= Required work =
Could you print the full listing below, keeping each line identical?
*** Opening Data ***
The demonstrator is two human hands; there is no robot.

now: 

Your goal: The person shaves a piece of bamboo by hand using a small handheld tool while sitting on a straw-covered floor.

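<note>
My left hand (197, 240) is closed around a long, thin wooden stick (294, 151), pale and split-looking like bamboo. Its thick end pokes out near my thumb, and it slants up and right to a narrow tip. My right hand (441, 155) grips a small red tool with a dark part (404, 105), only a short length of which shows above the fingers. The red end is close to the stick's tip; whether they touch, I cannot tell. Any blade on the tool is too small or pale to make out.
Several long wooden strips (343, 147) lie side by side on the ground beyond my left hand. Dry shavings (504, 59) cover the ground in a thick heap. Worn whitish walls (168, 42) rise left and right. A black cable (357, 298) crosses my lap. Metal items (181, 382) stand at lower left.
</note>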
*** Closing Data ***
= Answer to this problem =
The demonstrator is two human hands; there is no robot.

now: 

Your goal: The person shaves a piece of bamboo by hand using a small handheld tool while sitting on a straw-covered floor.

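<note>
My left hand (197, 240) is closed around a long, thin wooden stick (294, 151), pale and split-looking like bamboo. Its thick end pokes out near my thumb, and it slants up and right to a narrow tip. My right hand (441, 155) grips a small red tool with a dark part (404, 105), only a short length of which shows above the fingers. The red end is close to the stick's tip; whether they touch, I cannot tell. Any blade on the tool is too small or pale to make out.
Several long wooden strips (343, 147) lie side by side on the ground beyond my left hand. Dry shavings (504, 59) cover the ground in a thick heap. Worn whitish walls (168, 42) rise left and right. A black cable (357, 298) crosses my lap. Metal items (181, 382) stand at lower left.
</note>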

Nothing else goes with this output.